Steven was still off colour by the time he reached the Brasserie. It was 1:10pm and there was no sign of Giles so he bought a half pint of German Eurostate lager and barely glanced at the display cabinets of fresh steaks, seafood, game, salad and vegetables that he no longer had an appetite for on his way to a suitably discreet corner near the back.

His hand trembled as he lifted the glass to his lips and drank. He was in the mood for drinking…and for forgetting a weekend assignment that was already filling him with an unprecedented dread. Who would go to such lengths to conceal the identities of three deceased military or government personnel? And why?

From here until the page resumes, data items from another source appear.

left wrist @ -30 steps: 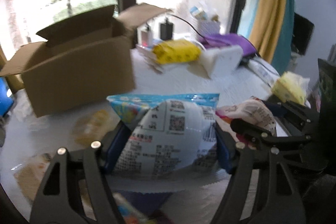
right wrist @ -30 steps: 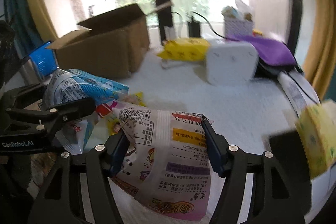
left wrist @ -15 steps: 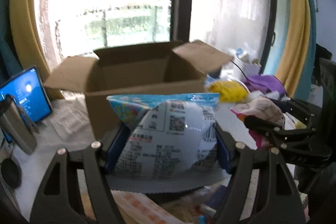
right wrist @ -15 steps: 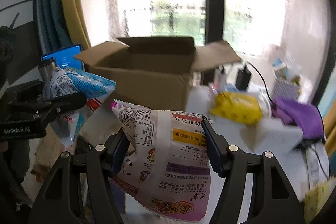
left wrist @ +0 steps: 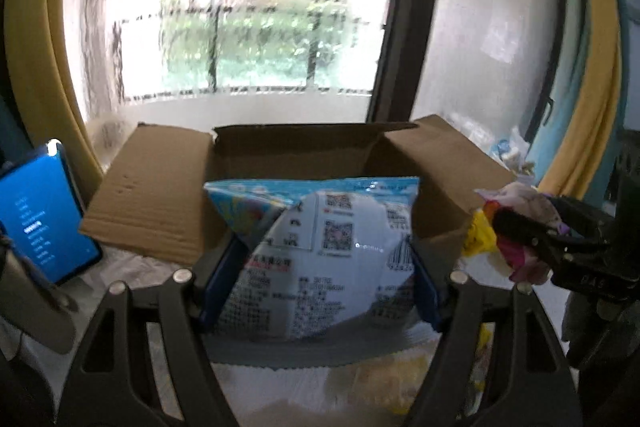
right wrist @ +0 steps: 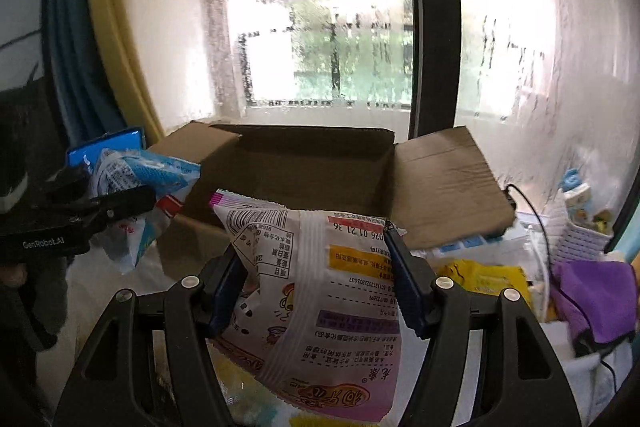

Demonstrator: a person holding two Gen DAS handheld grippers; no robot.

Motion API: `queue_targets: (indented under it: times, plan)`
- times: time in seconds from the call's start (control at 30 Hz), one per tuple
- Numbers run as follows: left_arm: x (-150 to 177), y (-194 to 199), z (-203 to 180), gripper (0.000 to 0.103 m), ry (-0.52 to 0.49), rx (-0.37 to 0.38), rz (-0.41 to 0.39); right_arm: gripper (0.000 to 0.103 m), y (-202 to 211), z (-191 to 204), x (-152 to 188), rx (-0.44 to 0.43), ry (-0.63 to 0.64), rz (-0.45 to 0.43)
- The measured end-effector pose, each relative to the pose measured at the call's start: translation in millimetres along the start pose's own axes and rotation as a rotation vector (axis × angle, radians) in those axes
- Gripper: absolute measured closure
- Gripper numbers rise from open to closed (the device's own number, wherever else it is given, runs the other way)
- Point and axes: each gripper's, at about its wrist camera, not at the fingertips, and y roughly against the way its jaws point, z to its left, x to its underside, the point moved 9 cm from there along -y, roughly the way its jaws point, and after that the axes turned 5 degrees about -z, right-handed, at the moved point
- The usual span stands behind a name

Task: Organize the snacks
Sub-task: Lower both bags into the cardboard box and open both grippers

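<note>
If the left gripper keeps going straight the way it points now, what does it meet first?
Most likely the open cardboard box: its mouth lies dead ahead of the left gripper, behind the blue snack bag it grips. Depth is unclear, so the bag might catch the near wall before clearing the rim.

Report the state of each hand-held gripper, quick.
Left hand-held gripper: shut on the blue-and-white plastic snack bag.
Right hand-held gripper: shut on the white-and-pink plastic snack bag.
</note>
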Motion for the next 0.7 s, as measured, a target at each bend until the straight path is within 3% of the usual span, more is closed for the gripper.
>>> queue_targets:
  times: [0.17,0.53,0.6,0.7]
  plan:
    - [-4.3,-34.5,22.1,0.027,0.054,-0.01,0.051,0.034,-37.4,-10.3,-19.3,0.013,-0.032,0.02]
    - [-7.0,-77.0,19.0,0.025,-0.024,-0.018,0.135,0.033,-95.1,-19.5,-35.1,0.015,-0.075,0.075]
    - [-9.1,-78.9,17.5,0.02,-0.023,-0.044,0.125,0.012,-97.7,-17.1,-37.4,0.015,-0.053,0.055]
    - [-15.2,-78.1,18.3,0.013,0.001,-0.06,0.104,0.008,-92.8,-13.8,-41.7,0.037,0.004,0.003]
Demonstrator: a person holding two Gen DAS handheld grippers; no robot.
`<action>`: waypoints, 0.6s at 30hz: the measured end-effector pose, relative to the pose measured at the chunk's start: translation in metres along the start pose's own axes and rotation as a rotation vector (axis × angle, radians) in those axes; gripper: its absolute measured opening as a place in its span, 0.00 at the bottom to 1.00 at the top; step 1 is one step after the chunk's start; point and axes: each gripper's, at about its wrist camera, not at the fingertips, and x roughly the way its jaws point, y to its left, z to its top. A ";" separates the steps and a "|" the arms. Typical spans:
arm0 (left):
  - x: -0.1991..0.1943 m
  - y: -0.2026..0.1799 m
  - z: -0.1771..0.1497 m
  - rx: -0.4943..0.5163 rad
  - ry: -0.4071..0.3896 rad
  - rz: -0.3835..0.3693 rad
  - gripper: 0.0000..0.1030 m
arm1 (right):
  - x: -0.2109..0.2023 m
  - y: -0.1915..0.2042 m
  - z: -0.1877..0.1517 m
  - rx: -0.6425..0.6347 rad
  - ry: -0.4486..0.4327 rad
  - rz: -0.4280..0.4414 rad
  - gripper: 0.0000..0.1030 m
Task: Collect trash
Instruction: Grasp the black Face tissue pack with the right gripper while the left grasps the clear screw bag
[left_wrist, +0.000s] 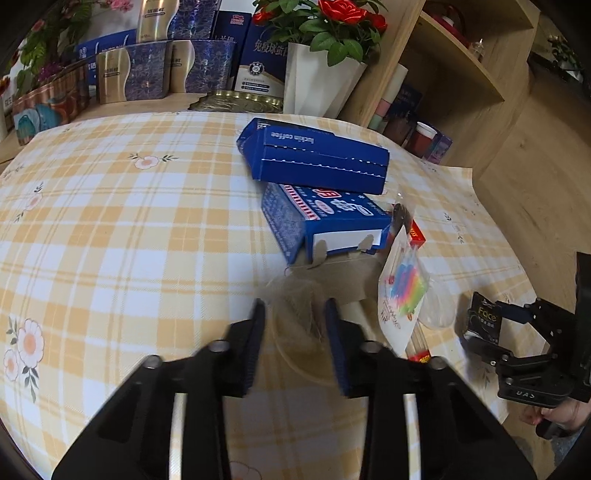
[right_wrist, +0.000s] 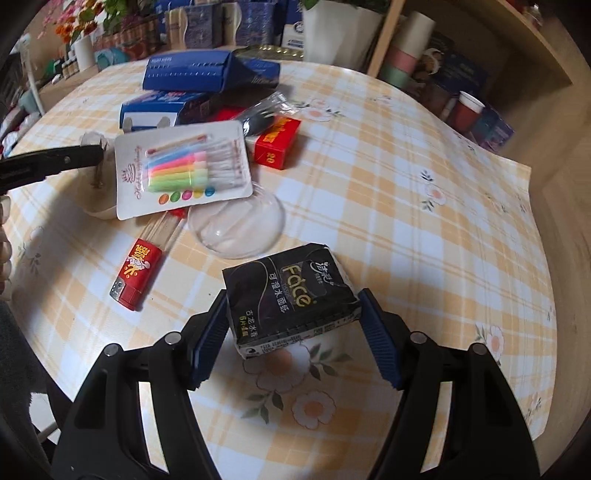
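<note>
My left gripper (left_wrist: 294, 306) is open, its fingers either side of a tuft of brown fuzz in a small clear cup (left_wrist: 295, 317) on the checked tablecloth. My right gripper (right_wrist: 293, 306) is open around a black "Face" tissue pack (right_wrist: 291, 295), fingers flanking it with a small gap on each side; the pack also shows in the left wrist view (left_wrist: 484, 319). Other litter: a candle card (right_wrist: 183, 170), a clear plastic dome lid (right_wrist: 236, 225), a red lighter-like item (right_wrist: 136, 273), a red box (right_wrist: 277, 142), two blue cartons (left_wrist: 314, 158) (left_wrist: 325, 218).
The table's back edge meets boxes, a white flower pot (left_wrist: 317, 81) and a wooden shelf (left_wrist: 461, 74) holding cups. The tablecloth's right corner (right_wrist: 517, 177) overhangs the wooden floor. The left gripper's finger (right_wrist: 55, 160) shows in the right wrist view.
</note>
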 end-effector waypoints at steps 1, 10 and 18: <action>0.000 -0.001 0.000 0.011 -0.003 0.007 0.21 | -0.003 -0.002 -0.001 0.008 -0.006 0.000 0.67; -0.037 -0.003 0.004 0.052 -0.055 -0.019 0.15 | -0.043 -0.011 -0.010 0.121 -0.130 0.057 0.67; -0.101 -0.014 -0.006 0.138 -0.102 -0.071 0.15 | -0.094 0.011 -0.019 0.145 -0.248 0.142 0.67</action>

There was no doubting the corpse he had seen less than an hour ago was that of a waste-dweller. True, she looked older than her 22 years but that was to be expected. The hallmarks were all there: missing or rotten teeth, filthy, knotted strands of hair, lines of deeply ingrained grime, the ugly scars of old untreated wounds and the deep trenches between each rib that signified severe malnutrition. Sally Redmountain was every inch the perfect example of a non citizen…or a make-up job to make Hollywood proud. Either way, she was not the woman whose picture he had taken on the roadside yesterday evening.

It was unlikely to be a mistake. Gwynfor, dismissing his outburst as “normal for a first time viewer”, went on to show him the other three bodies, each tagged in line with last night’s police statement. The only victim that looked familiar, certainly in terms of the uniform and the physical damage, was that of the bus driver. Strangely, the injuries of the three waste-dwellers appeared consistent with those you might expect for car crash victims, although all three’s features were intact, unlike the faceless corpse of the uniformed man he had photographed.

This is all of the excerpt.